Traditional Chinese Medicine is one of the most powerful and longstanding forms of natural medicine. It is a complete medical system that has diagnosed, treated, and prevented illness for over twenty-three centuries. The World Health Organization recognises a number of disorders that have been successfully treated by Acupuncture. These include conditions of the digestive system, respiratory system, cardiovascular system, neurological conditions, psychological disorders, urogenital system, gynaecological system, musculoskeletal system and athletic injuries.
A practitioner will insert fine stainless steel needles into mapped out ‘acupuncture points’ on the animal’s body. This is generally painless and animals find it quite relaxing and therapeutic and will nod off into a very relaxed state. Each of these Acu-points has a specific action in the body, which helps to regulate or increase the energy (Qi) which flows through meridians or channels. The Chinese believe that a disruption to the flow of energy in the body leads to pain and disease.
Acupuncture can also be understood in Western terms.
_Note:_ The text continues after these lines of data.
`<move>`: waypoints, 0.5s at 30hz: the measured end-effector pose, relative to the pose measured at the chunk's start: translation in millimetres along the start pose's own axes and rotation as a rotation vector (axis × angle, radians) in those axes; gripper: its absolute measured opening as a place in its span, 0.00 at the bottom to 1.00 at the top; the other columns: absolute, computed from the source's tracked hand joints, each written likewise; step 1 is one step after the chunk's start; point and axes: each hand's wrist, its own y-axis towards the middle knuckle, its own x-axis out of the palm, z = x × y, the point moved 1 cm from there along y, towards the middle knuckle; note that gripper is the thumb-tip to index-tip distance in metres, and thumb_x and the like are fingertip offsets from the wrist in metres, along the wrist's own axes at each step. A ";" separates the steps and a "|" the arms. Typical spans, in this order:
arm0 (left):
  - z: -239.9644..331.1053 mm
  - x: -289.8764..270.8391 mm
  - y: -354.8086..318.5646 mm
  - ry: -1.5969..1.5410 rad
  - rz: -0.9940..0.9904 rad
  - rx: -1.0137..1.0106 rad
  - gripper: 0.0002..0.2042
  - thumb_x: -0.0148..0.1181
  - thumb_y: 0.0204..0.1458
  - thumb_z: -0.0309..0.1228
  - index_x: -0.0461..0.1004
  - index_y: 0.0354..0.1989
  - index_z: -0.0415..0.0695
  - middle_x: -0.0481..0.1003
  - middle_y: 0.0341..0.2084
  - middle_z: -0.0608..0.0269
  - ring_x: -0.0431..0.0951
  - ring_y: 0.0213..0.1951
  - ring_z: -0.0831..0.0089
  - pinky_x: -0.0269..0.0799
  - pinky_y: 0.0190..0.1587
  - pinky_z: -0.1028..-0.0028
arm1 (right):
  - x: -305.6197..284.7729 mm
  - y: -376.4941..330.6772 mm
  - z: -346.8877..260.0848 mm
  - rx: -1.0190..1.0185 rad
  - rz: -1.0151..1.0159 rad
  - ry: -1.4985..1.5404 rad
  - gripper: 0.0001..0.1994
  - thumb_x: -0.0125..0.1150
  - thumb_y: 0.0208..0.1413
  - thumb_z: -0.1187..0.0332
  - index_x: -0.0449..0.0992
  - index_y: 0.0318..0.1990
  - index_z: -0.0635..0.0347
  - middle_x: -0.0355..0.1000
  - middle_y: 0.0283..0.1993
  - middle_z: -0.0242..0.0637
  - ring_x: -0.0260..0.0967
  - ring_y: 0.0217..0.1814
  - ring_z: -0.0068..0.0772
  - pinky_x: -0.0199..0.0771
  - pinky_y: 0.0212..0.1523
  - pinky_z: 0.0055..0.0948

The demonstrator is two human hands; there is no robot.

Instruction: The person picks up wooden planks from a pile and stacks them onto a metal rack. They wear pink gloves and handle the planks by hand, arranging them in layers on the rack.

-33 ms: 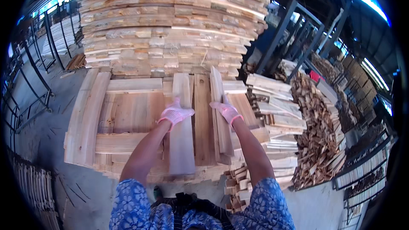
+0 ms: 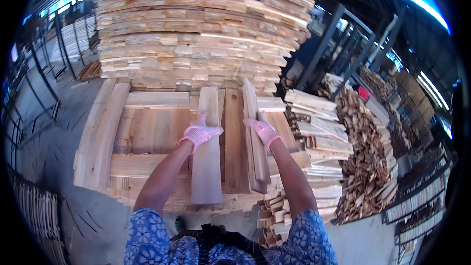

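Observation:
My left hand (image 2: 200, 133), in a pale pink work glove, is closed round the left edge of a pale wooden board (image 2: 207, 172). Its thumb lies across the board's top face; the other fingers are partly hidden at the edge. To the right, my right hand (image 2: 264, 131), gloved alike, grips a tilted wooden board (image 2: 251, 103) from its right side, thumb over the upper edge. A second board lies close against that one, and I cannot tell whether both are held. Between the hands a darker brown board (image 2: 234, 142) lies flat on the pile.
Under my hands is a waist-high pile of boards (image 2: 147, 167), with two long boards (image 2: 104, 132) along its left side. Behind it rises a tall lumber stack (image 2: 196, 29). Shorter pieces (image 2: 319, 127) and a scrap-wood heap (image 2: 365, 162) lie right, near a metal frame (image 2: 321, 44).
The board in my left hand has shifted slightly left and toward me at its near end. My right hand keeps its grip with hardly any movement. The view has tilted a little.

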 end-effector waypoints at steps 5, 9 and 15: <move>-32.3 -66.0 -51.2 0.108 0.144 -0.039 0.54 0.71 0.43 0.51 0.47 0.79 0.51 0.57 0.69 0.34 0.70 0.65 0.44 0.68 0.66 0.59 | 55.2 -34.8 -40.3 -0.057 -0.136 0.263 0.53 0.70 0.55 0.50 0.42 0.80 0.62 0.59 0.75 0.43 0.56 0.75 0.33 0.56 0.72 0.30; -72.8 -132.6 -79.9 0.182 0.161 -0.221 0.54 0.69 0.44 0.51 0.45 0.79 0.53 0.56 0.71 0.35 0.67 0.67 0.40 0.65 0.68 0.56 | 140.1 -25.4 -55.1 -0.011 -0.238 0.398 0.53 0.70 0.55 0.49 0.43 0.80 0.62 0.60 0.74 0.43 0.58 0.74 0.34 0.57 0.72 0.31; -143.5 -156.3 -78.9 0.384 0.159 -0.324 0.51 0.65 0.48 0.57 0.44 0.80 0.61 0.48 0.75 0.37 0.59 0.71 0.38 0.60 0.71 0.51 | 280.2 -6.5 -87.6 0.037 -0.094 -0.291 0.53 0.68 0.52 0.43 0.45 0.79 0.54 0.60 0.71 0.60 0.65 0.71 0.57 0.67 0.68 0.45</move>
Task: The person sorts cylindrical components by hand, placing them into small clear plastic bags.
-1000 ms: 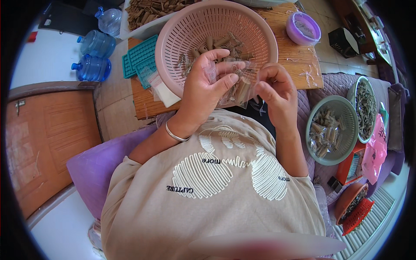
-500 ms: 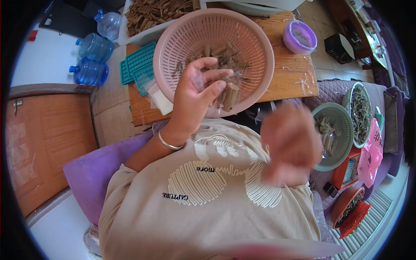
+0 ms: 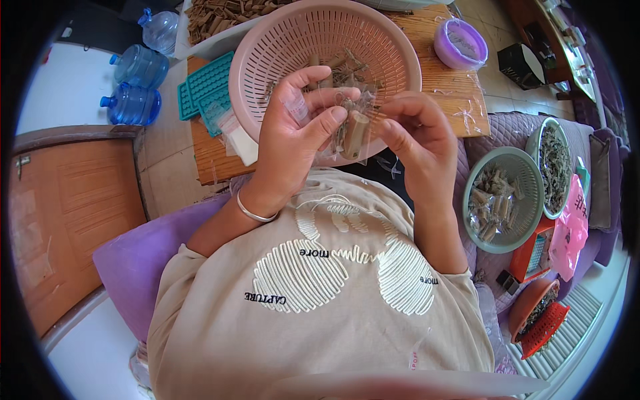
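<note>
Clear bag, partly behind left grip

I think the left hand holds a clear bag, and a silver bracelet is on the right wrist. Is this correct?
Not quite: the silver bracelet is on the left wrist, as the head view shows. The left hand does hold the clear bag.

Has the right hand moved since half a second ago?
Yes: the right hand has moved forward and left, toward the pink basket.
</note>
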A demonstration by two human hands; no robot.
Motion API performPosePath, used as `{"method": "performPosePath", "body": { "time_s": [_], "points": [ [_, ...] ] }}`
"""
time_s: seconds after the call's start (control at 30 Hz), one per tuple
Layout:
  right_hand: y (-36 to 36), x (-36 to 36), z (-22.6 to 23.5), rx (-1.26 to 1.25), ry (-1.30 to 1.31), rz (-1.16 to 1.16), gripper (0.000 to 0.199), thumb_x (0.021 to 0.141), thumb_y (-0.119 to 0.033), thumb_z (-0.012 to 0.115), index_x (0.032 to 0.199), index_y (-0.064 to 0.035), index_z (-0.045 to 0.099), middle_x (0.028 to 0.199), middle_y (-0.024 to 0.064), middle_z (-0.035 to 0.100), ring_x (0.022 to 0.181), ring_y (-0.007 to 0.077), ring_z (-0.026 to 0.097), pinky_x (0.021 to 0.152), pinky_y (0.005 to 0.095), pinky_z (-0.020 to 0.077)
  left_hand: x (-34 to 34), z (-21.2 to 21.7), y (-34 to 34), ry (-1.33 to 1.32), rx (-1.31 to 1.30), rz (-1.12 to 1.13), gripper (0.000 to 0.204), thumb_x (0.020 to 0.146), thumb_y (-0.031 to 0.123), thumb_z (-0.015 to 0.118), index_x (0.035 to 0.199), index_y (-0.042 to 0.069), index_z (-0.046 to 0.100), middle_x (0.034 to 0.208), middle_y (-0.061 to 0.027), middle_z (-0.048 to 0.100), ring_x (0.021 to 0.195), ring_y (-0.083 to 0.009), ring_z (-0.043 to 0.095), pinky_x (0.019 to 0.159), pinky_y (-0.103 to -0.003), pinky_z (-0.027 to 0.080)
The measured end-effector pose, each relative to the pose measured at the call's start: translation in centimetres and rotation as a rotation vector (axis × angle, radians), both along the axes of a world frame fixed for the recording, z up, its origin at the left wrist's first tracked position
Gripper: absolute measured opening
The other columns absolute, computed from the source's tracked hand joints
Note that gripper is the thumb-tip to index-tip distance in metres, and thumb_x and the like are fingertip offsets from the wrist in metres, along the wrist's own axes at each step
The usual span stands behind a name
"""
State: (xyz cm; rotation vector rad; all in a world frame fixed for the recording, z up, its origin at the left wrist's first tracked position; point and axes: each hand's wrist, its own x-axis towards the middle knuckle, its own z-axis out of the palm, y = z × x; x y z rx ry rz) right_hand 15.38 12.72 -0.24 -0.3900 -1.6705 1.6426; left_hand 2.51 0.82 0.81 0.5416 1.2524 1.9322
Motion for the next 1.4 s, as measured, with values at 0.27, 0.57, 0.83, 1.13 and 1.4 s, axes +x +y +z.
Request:
{"method": "performPosePath", "body": {
  "time_s": [0.27,0.57,0.83,1.13,1.4],
  "points": [
    [0.0,-0.6,0.2,-0.457,0.014,0.228,0.016,0.086,-0.006,0.072,0.095,0.0,0.062,0.096,0.0015,0.061,0.085,0.0075,0.057,0.077,0.0221,0.0474,-0.2,-0.7,-0.1,0.097,0.035,-0.058,0.049,0.09,-0.002,0.063,0.133,0.004,0.038,0.114,-0.017,0.065,0.095,-0.0124,0.063,0.071,-0.018,0.052],
    [0.5,-0.9,-0.5,-0.474,0.075,0.273,0.012,0.088,-0.006,0.069,0.094,0.0005,0.061,0.098,0.003,0.062,0.085,0.007,0.055,0.077,0.0212,0.0446,-0.4,-0.7,-0.1,0.115,0.013,-0.073,0.048,0.091,-0.002,0.061,0.133,0.004,0.037,0.116,-0.0177,0.065,0.1,-0.015,0.063,0.082,-0.022,0.053],
    [0.0,-0.7,-0.3,-0.407,0.063,0.212,0.01,0.09,-0.003,0.066,0.096,0.0007,0.06,0.098,0.0046,0.062,0.083,0.0071,0.055,0.076,0.0217,0.0451,-0.6,-1.1,-0.6,0.273,-0.07,-0.007,0.025,0.09,0.004,0.066,0.114,0.0,0.057,0.104,-0.009,0.068,0.089,-0.0102,0.064,0.076,-0.022,0.052],
    [-0.6,-0.2,-0.2,-0.315,0.102,0.173,0.015,0.089,0.004,0.063,0.102,-0.0001,0.055,0.096,0.0077,0.065,0.08,0.0094,0.06,0.073,0.0218,0.0505,-1.5,0.3,-2.0,0.68,-0.223,-0.001,0.013,0.09,0.002,0.065,0.103,-0.001,0.064,0.095,-0.0026,0.064,0.086,-0.0072,0.059,0.076,-0.021,0.049],
    [-1.5,-0.1,0.2,-0.42,0.156,0.145,0.024,0.089,0.004,0.063,0.111,0.0016,0.056,0.095,0.0087,0.067,0.081,0.0106,0.063,0.072,0.0229,0.0531,-2.0,1.2,-2.6,0.904,0.013,-0.042,0.011,0.088,-0.005,0.06,0.097,0.002,0.063,0.088,-0.0035,0.06,0.083,-0.0097,0.056,0.074,-0.023,0.046]
  ]
}}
For example the concept of meridians or energy channels in Acupuncture has recently been likened to the nerve courses, which we now recognise in Western Neuro-anatomy. There are several studies and theories aiming to prove just how Acupuncture works in the body. These include it’s ability to release endorphins, block pain responses in the spinal cord using the peripheral nerves in a theory called the ‘Gate control Method’ and encourage blood flow to the area being treated which helps to flush toxins and bring about healing.